But their attacking threat, midfield control and defensive security in general play were on a level that has rarely been seen at the Emirates in recent seasons. Bukayo Saka and Martinelli caused more problems for City’s defence than any team has done for weeks, while Thomas Partey and Xhaka were dominant in midfield in the first half.
With Martin Odegaard in front of the two midfielders in the heart of the pitch, Arsenal had a balance and control which they have not enjoyed against City since Pep Guardiola arrived on these shores. Partey was spraying passes across the pitch and winning it back in City’s half, Xhaka was dictating play alongside him and Odegaard was dovetailing with the brilliant Saka down the right.
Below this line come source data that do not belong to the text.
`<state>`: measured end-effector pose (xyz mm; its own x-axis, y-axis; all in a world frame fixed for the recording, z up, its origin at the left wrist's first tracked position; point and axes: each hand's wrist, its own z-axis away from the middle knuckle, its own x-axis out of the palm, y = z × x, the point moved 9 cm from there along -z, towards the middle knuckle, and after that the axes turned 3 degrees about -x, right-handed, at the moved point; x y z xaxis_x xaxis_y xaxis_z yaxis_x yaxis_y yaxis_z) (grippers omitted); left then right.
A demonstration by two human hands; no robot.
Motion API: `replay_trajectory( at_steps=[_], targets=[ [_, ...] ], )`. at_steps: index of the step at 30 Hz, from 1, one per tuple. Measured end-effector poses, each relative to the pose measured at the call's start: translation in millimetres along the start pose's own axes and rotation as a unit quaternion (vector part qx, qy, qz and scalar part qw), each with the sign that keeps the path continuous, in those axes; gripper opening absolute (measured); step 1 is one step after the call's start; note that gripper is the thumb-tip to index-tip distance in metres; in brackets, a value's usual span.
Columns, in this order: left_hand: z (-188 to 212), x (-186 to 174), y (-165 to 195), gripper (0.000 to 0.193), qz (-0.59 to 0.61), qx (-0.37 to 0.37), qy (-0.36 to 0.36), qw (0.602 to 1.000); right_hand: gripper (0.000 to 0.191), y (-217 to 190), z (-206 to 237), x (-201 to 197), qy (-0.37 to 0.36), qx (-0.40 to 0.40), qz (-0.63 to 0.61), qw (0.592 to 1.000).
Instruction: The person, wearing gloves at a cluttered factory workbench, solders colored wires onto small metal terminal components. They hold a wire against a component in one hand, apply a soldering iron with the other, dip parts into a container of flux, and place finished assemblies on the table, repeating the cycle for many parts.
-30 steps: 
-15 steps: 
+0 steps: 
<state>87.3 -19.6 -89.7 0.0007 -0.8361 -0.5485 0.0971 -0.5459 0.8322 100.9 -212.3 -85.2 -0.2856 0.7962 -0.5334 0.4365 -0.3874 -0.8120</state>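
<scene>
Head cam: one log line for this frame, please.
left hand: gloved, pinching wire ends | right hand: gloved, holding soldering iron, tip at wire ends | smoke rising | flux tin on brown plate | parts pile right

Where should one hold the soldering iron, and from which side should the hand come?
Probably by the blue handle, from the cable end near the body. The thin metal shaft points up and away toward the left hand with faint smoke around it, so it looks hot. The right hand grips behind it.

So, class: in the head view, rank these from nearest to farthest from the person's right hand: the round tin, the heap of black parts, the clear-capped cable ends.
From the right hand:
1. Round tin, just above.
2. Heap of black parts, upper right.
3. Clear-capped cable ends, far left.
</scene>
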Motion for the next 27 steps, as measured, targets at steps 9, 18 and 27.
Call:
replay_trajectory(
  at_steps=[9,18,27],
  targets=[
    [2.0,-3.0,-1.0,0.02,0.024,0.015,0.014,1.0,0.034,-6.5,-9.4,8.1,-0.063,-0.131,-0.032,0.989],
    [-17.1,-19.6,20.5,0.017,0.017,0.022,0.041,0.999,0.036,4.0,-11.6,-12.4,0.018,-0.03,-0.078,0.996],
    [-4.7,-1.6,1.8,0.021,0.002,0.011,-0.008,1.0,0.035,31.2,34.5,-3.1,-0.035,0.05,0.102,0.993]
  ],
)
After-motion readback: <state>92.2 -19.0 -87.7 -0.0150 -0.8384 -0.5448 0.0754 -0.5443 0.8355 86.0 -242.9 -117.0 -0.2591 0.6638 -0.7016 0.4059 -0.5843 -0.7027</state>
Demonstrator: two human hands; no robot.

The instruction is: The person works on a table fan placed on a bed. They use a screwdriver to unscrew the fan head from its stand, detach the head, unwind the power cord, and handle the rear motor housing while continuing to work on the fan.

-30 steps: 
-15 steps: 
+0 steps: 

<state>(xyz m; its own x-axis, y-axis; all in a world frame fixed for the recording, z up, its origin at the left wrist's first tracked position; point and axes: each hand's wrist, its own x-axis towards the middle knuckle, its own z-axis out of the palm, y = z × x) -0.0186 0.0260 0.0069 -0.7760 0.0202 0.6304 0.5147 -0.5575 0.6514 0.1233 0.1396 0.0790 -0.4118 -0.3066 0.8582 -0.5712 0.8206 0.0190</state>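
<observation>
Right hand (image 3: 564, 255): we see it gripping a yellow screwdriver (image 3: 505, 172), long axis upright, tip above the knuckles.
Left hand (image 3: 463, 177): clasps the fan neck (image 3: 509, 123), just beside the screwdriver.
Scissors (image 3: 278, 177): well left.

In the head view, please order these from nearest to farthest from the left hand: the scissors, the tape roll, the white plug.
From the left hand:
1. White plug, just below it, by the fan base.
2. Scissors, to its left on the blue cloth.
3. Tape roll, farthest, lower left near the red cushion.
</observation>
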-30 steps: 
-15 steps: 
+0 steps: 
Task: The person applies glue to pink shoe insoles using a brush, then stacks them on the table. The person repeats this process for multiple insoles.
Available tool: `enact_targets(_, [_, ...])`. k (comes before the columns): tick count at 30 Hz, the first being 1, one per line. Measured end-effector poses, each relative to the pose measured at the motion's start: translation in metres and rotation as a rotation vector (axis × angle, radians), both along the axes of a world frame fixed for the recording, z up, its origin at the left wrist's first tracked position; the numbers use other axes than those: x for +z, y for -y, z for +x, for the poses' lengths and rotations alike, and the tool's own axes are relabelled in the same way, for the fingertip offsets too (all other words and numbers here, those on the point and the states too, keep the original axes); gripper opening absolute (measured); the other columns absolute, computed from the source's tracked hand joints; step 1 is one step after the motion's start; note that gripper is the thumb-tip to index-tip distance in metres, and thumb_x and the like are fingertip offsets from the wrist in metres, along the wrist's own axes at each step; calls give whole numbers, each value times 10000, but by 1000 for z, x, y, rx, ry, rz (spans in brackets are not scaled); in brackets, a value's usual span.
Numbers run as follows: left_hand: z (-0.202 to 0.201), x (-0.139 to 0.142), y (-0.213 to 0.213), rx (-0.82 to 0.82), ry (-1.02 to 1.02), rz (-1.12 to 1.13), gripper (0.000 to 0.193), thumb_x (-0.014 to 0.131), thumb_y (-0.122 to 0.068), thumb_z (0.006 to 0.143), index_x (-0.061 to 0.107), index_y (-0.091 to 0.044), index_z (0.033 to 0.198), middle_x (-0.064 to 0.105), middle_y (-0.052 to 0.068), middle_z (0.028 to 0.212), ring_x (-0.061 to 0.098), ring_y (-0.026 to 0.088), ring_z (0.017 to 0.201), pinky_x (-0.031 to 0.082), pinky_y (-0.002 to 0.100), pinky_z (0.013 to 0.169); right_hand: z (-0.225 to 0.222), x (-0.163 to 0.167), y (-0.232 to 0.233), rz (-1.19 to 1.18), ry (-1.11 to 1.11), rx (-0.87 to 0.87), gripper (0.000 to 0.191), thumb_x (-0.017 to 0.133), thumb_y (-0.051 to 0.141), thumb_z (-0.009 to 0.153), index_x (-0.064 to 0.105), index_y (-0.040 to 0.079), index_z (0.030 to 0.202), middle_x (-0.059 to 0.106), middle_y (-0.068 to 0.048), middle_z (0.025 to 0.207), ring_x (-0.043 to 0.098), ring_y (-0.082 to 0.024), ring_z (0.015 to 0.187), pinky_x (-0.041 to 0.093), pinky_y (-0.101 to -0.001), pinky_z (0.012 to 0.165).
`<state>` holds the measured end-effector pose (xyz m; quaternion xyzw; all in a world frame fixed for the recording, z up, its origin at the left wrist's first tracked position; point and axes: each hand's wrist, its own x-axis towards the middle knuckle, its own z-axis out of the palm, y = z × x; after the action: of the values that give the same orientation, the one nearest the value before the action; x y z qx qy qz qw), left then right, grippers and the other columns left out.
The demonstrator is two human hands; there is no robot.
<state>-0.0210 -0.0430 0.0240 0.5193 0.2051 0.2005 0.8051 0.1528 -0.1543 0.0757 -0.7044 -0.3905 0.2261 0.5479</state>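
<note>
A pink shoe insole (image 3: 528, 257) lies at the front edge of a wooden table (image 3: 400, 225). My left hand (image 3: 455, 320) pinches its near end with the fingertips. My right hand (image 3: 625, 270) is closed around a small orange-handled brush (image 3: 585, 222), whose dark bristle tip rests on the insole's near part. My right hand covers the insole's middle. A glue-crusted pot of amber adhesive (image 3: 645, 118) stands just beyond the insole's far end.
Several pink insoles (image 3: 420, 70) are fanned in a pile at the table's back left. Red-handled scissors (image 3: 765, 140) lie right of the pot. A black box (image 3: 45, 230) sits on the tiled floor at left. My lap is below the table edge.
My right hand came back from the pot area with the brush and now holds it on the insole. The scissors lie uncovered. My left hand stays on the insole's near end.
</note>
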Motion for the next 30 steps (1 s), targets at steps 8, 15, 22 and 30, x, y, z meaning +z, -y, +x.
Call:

All of this contributed to the pride within the ground, and indeed the rage at the officials when the game was ripped out of Arsenal’s grasp. The home fans knew that Arsenal were playing at their maximum, which only made it more galling when the key decisions — Odegaard’s unsuccessful penalty appeal, City’s penalty, Gabriel’s red card and the repeated refusal to show Rodri a yellow card — went against them.
Those refereeing calls gained the most attention, and meant that Arsenal and their supporters had someone else to blame. Martinelli’s wasted open goal, Gabriel’s foolish sending off and Xhaka’s rash challenge meant that Arsenal were also at fault, however.
On another day, these moments would not have mattered and the refereeing decisions would have gone their way. It was an afternoon of fine margins, which in itself is a sign that Arsenal are rapidly growing as a team.